KKTK
- Texarkana, Texas; United States;
- Broadcast area: Texarkana metropolitan area
- Frequency: 1400 kHz
- Branding: The Buzz

Programming
- Format: News/talk
- Affiliations: Fox News Radio

Ownership
- Owner: E Radio Network LLC
- Sister stations: KTRG

History
- First air date: 1946 (as KTFS)
- Former call signs: KTFS (1946–1988) KMLA (1988–1990) KTFS (1990–1991) KHSP (1991–1998) KOWS (1998–1999) KEWL (1999–2002) KKTK (2002–2005) KEWL (2005–2007)
- Call sign meaning: K-TalK (former branding)

Technical information
- Licensing authority: FCC
- Facility ID: 4439
- Class: C
- Power: 1,000 watts
- Transmitter coordinates: 33°26′34″N 94°3′20″W﻿ / ﻿33.44278°N 94.05556°W
- Translator: 97.1 K246CR (Texarkana)

Links
- Public license information: Public file; LMS;

= KKTK =

KKTK (1400 AM, "The Buzz") is an American radio station broadcasting a news/talk format. Licensed to Texarkana, Texas, United States, it serves the Texarkana metropolitan area. The station, established in 1946, is currently owned by E Radio Network LLC.
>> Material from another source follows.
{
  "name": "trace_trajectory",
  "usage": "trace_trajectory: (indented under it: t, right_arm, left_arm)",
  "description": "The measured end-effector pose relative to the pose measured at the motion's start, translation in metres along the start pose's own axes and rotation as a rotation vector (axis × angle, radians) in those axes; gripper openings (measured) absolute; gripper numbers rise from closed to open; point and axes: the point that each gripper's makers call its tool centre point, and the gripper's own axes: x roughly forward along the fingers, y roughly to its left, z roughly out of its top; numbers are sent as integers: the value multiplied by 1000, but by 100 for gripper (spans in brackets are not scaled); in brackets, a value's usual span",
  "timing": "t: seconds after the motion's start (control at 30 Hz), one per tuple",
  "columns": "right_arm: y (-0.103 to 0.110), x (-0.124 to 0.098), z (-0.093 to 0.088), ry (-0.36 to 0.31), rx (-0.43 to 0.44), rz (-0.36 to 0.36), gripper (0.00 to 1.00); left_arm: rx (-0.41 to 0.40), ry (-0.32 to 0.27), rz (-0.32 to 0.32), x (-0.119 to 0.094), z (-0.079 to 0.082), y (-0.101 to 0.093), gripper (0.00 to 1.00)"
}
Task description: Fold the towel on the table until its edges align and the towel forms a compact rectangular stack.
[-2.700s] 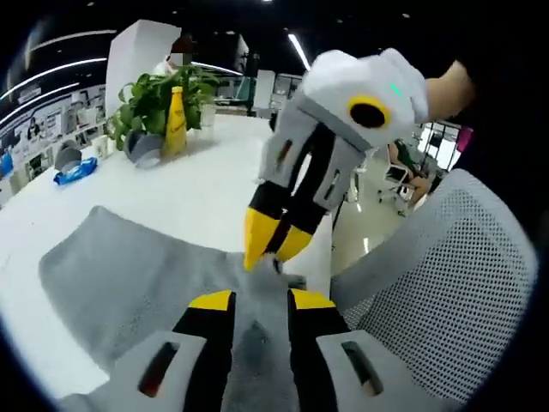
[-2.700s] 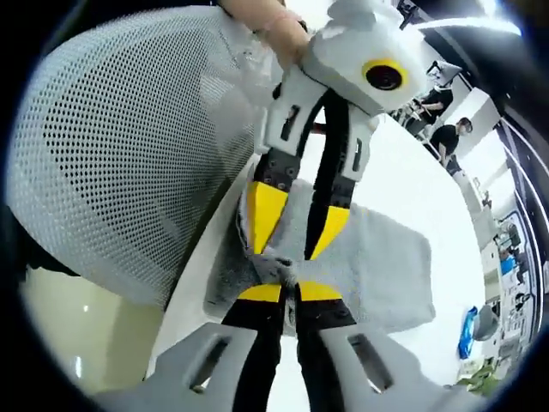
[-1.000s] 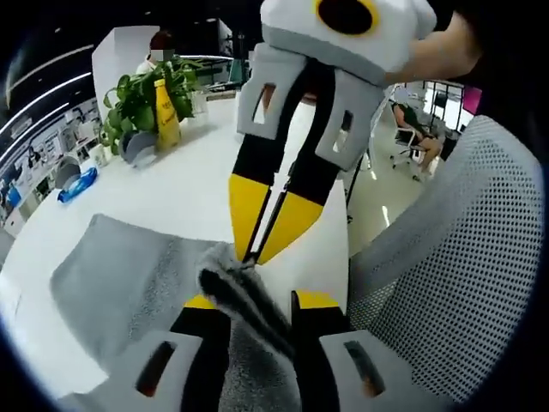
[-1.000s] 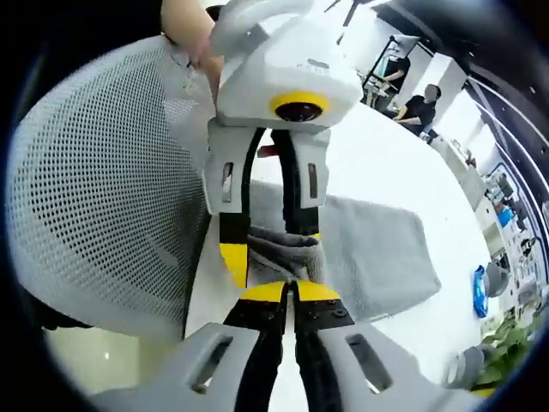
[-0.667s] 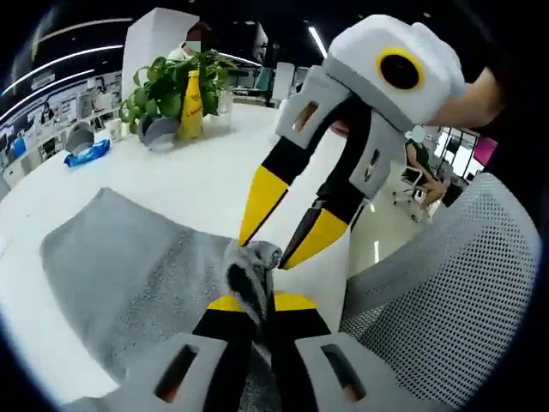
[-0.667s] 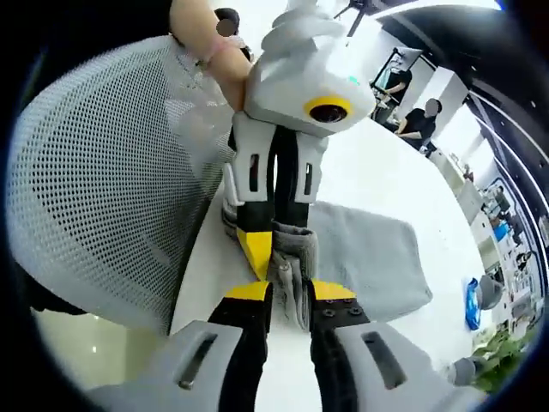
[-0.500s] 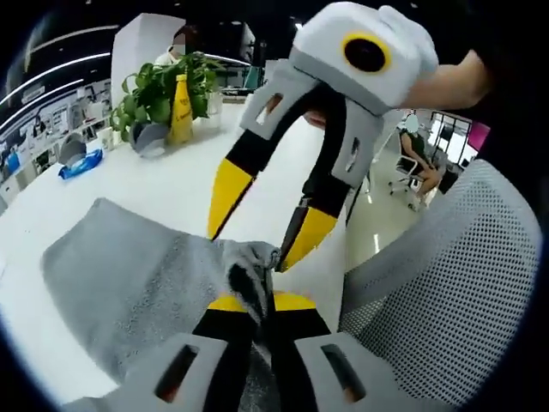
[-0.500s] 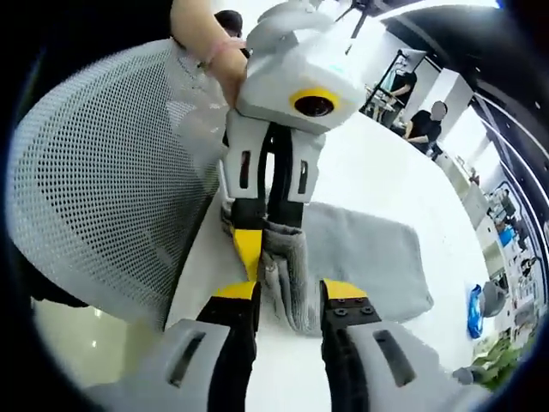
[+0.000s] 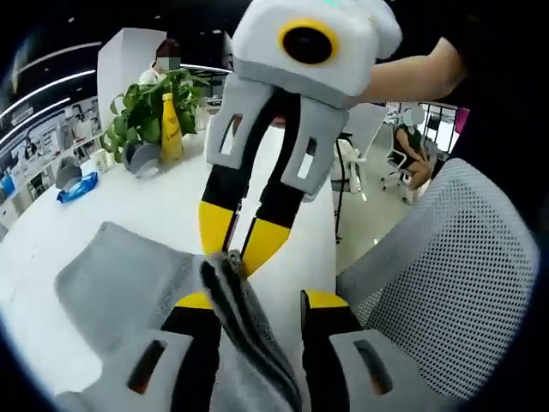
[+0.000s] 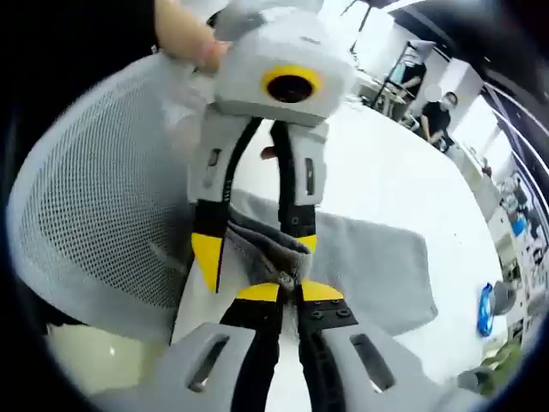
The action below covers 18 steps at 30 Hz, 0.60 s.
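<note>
Gripping the same bunched corner of a grey towel (image 10: 360, 257), the right tongs (image 10: 290, 292) are pressed together on the cloth at the near edge of the white bench (image 10: 403, 184), as seen in the right gripper view. The left tongs (image 10: 253, 249), entering that view from above, stand apart around the raised fold, one yellow tip on either side of it. In the left gripper view the left tongs (image 9: 253, 300) are again spread, the towel (image 9: 129, 279) ridge rising between them, while the right tongs (image 9: 238, 245) reach down from the top with yellow tips nipping the fold's crest. Beyond the pinched corner the towel lies flat on the bench (image 9: 171, 193), spreading away from the edge. A grey mesh office chair (image 9: 446, 275) stands just beside the bench edge, close to the tongs. At the far side of the bench sit a potted plant (image 9: 141, 116), a yellow bottle (image 9: 171, 133) next to it, and a blue packet (image 9: 77, 163) well apart from the towel. A person's hand (image 10: 184, 30) holds the left tool.
</note>
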Motion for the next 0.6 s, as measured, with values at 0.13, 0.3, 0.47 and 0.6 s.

The station was reassigned the KKTK call sign by the Federal Communications Commission on February 7, 2007.

On November 8, 2023, Freed AM Corp. and MLS Broadcasting shut down 6 radio stations. E Radio Network, LLC received FCC approval to acquire the stations in an all cash transaction.